Identification of structural variants in human genome using long-read Next Generation Sequencing with the Oxford Nanopore technology

Funding: MINIATURA, NCN
Project period: 2018 - 2019
Project leader: Michał Piętal

Institutions:
Centre of New Technologies, University of Warsaw

DNA sequence analysis is a foundation of contemporary biological sciences but not only. DNA sequencing technologies are the tools that contribute to the development of molecular research, also they broaden the scope of knowledge about human biology. Some time ago, the core sequencing technique was Sanger’s method. Today, the next generation sequencing (NGS) techniques gain more significance. They allow for the development and extension of molecular methods, due to the elimination of shortcomings of conventional sequencing techniques (that is mainly: cost and time). The main advantages of NGS techniques as compared for conventional methods is simultaneous detection of large number of genetic markers of high-resolution genetic data. It becomes possible to obtain genetic data about the microorganisms, insects, plants or soil (so called: eDNA).

As an example, 1000 Genomes Consortium (1KGP), established in 2008, is an international research effort which aims at the creation of most comprehensive repository of genetic variability of the human genome. The researchers involved, initially planned to sequence a thousand of individual genomes throughout the world, within various ethnic groups. Firs paper documenting the project was released in Nature in 2010. The aim of the last project phase was to learn about the genetic variability, across 26 selected populations, in order to create the catalogue of human genome variability on a global scale. According to the paper from 1000 Genomes, 3rd Phase (Nature, 2015), structural variants pose a natural factor contributing to human genome variability, by altering nearly 20 000 000 bases in the sequence. Human genome consists of c.a. 2100 - 2500 structural variants, such as: deletions, duplications, insertions, inversions, with the most frequent, large deletions. The research established the connection between structural variants and the occurrence of many illness-related phenotypes, which include: obesity, cancer, autism or schizophrenia. Despite of the enormous progress in the area of sequencing techniques, detection of structural variants is still challenging, because of complex nature of variants, significant number of long variants, or the tendency of variant occurrence in repetitive genomic loci. The technologies like Nanopore MinION, which allows for the longer length of reads, are more favorable that short reads techniques. Long DNA fragments can cover all repetitive regions, which might lead to resolving the gaps in the sequence being analyzed. Moreover, they allow for identification of very large structural variants contained within the one single read. Furthermore, large number of structural variants, which occurrence is correlated with single nucleotide polymorphisms (SNP) as reported in association studies (GWAS), only underlines the significance of sensitivity improvement of the variant detection or genotyping in clinical cases. The prediction of genetic variability may also have importance for autoimmune diseases which etiology is complex and not entirely known, to date. In such cases, the development of the structural variants detection and analysis method, would definitely contribute into the development of personalized medicine.

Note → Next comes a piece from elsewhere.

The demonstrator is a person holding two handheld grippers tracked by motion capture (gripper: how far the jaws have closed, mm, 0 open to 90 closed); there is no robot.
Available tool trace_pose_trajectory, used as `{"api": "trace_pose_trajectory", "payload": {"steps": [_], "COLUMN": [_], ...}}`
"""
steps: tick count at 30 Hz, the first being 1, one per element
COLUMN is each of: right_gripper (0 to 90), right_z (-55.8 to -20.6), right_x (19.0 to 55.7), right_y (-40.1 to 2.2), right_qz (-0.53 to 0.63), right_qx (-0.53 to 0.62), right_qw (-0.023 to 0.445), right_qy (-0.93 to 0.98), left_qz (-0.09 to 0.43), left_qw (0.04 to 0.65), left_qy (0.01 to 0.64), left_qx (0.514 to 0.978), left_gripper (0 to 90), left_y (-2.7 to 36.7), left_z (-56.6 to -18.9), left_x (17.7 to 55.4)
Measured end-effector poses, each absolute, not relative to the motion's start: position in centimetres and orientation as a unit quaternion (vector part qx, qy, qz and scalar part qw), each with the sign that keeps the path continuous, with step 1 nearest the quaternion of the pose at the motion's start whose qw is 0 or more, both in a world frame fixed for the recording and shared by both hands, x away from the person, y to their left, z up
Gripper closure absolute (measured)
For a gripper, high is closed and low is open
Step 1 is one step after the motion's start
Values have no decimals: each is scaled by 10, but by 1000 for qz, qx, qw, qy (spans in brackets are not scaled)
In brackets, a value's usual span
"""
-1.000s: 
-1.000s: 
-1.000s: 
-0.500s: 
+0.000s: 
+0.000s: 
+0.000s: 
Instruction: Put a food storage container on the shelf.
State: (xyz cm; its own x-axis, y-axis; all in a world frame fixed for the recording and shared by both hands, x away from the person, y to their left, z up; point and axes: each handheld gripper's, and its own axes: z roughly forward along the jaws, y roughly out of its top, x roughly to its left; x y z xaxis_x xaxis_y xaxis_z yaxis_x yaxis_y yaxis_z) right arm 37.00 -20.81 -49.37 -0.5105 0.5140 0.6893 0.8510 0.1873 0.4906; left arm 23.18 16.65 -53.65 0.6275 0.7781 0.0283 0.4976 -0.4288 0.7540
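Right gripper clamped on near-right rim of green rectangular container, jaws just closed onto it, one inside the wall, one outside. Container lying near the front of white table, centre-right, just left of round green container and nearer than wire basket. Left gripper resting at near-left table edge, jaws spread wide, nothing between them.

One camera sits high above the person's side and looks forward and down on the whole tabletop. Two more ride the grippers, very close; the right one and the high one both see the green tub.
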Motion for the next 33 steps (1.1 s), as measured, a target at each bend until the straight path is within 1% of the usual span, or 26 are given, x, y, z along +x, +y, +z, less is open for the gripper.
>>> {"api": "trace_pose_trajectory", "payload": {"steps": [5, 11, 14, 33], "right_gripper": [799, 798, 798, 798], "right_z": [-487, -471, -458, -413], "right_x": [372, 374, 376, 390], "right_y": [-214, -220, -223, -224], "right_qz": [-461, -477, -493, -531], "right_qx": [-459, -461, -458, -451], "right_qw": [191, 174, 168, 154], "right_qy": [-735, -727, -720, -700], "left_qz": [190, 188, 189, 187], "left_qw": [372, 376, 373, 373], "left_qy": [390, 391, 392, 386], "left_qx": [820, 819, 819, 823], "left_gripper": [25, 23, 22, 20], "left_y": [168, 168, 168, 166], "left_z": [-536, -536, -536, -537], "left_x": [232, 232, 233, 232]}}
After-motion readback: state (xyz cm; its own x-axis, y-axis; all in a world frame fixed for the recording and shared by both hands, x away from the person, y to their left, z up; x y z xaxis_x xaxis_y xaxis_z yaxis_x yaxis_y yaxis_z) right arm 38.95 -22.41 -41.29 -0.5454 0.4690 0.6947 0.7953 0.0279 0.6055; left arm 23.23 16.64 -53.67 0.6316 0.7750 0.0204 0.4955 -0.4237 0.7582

MinION (Oxford Nanopore) is a new technique, which has been available since 2015 for the selected users. The revolution being born with this technology covers the following key features: (i) ease of use, (ii) mobility/portability, (iii) long reads (up to 20 kbps and below). This technology can be used for the following application areas: prompt viral identification, ebola or influenza virus monitoring, environmental monitoring, food safety monitoring, SV analysis of malignant cells, haplotyping, fetus DNA analysis, antibiotics resistance and many more.

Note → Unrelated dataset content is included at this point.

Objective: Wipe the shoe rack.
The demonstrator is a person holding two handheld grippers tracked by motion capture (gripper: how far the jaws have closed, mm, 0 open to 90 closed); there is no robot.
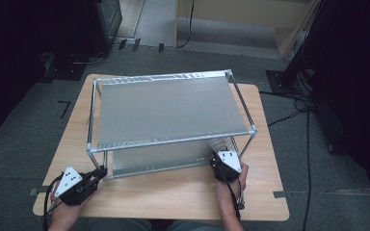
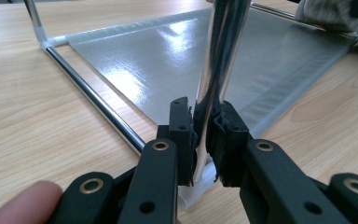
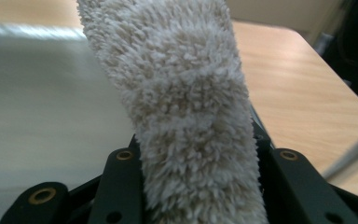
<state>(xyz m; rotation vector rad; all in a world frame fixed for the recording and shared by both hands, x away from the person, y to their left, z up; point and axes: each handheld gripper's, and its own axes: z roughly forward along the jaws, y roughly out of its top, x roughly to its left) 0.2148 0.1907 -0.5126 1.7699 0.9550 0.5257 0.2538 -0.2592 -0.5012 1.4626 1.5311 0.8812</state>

The main aim of our research project is the increase of the competences of the applicant, in the area of understanding of experimental technologies, such as Oxford Nanopore long read sequencing. Another aim is the generation of experimental data (which isn’t accessible to date as public data), for the purpose of subsequent bioinformatics research and the submission of research grants. The research project which is assumed to be submitted as a proposal (up to 12 months), assumes the creation of bioinformatics tools and web services for the purpose of analysis of the human genome (and others), for the analysis of the correspondence between rare diseases and structural variants (SV) occurrence. The data being sequenced are to be originated from 1000 genomes families (parents and children). DNA had been isolated from peripheral blood (according to the protocols used in the 1000 Genomes project). With the methodology used in 1000 Genomes consortium and basing upon our own algorithms the main types of structural variants will be identified.